Business Highlights of 2004
Cadence® SoC Encounter™ helped customers like ATI, Fujitsu and Toshiba, among others, design some of the largest, most aggressive digital chips currently in production. Toshiba taped out a 90-nanometer, 24-million-gate chip and adopted Encounter as its standard digital design flow.
During 2004, 58 new customers adopted Encounter RTL Compiler, Cadence’s digital global synthesis product. Well over 400 customers around the world now verify their leading-edge designs with Encounter Conformal®, Cadence’s digital formal verification product.
Customers are leveraging Cadence’s end-to-end platform strengths in analog, digital and RF to meet their needs in the growing wireless market. Customer productivity improved five to 10 times in analog circuit optimization as a result of Cadence’s integration of the NeoLinear technology into the Virtuoso® custom design platform.

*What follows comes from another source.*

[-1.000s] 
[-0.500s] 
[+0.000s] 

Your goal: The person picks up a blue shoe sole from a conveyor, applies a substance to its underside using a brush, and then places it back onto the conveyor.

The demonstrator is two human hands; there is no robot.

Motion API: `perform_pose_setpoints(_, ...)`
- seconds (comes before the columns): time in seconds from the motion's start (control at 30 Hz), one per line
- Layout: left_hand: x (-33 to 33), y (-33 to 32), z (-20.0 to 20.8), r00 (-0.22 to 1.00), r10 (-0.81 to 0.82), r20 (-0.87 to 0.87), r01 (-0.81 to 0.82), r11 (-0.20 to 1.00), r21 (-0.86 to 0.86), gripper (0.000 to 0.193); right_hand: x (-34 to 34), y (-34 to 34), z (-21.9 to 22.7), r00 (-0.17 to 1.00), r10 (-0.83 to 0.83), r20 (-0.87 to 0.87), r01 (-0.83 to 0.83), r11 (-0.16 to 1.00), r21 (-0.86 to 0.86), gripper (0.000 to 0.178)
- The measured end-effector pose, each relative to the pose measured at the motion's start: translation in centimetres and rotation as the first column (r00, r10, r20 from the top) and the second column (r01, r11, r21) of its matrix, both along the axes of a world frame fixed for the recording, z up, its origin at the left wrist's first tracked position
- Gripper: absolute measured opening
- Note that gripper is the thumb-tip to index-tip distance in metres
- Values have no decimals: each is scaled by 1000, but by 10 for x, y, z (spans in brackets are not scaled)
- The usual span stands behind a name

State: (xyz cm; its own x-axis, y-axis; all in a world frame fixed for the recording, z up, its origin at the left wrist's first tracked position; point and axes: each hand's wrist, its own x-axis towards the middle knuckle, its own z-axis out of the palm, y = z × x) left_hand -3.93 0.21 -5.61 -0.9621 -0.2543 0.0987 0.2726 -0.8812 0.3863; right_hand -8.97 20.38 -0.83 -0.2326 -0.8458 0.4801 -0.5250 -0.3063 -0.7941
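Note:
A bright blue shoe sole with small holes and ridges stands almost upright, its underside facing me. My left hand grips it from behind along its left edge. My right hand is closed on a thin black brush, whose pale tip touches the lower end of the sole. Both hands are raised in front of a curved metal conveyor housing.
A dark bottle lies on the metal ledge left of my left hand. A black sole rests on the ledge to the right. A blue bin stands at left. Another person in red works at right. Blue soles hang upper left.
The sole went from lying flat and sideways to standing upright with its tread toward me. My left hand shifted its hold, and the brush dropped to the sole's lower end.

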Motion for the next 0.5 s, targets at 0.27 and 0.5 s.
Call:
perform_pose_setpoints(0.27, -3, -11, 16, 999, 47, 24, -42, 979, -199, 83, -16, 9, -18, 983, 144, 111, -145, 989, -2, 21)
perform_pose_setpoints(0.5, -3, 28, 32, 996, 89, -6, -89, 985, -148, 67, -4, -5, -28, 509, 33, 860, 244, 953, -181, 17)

To meet the growing demand for concurrent hardware/software development, in Q4 Cadence introduced Palladium II, its most advanced emulator. Palladium II achieves an industry first by reaching 256-million-gate capacity at the same time as providing increased throughput.
“This quarter’s performance culminates a strong year for Cadence,” Fister said. “Due to time-to-market pressures and the increased complexity of semiconductors, customers are increasingly turning to Cadence for an integrated, end-to-end solution across all design domains.”
Added Bill Porter, senior vice president and Chief Financial Officer: “I’m proud of our strong balance sheet and especially pleased with our cash generation, highlighted by $371 million in operating cash flow for 2004.”
The following statements are based on current expectations. These statements are forward looking, and actual results may differ materially. These statements do not include the impact of any mergers, acquisitions or other business combinations that may be completed after February 3, 2005, other than Verisity, Ltd.
Business Outlook
For the first quarter of 2005, the company expects total revenue in the range of $280 million to $290 million. First quarter GAAP earnings per fully diluted share are expected to be in the range of $0.01 to $0.03. Diluted earnings per share using our non-GAAP measure defined below are expected to be in the range of $0.13 to $0.15.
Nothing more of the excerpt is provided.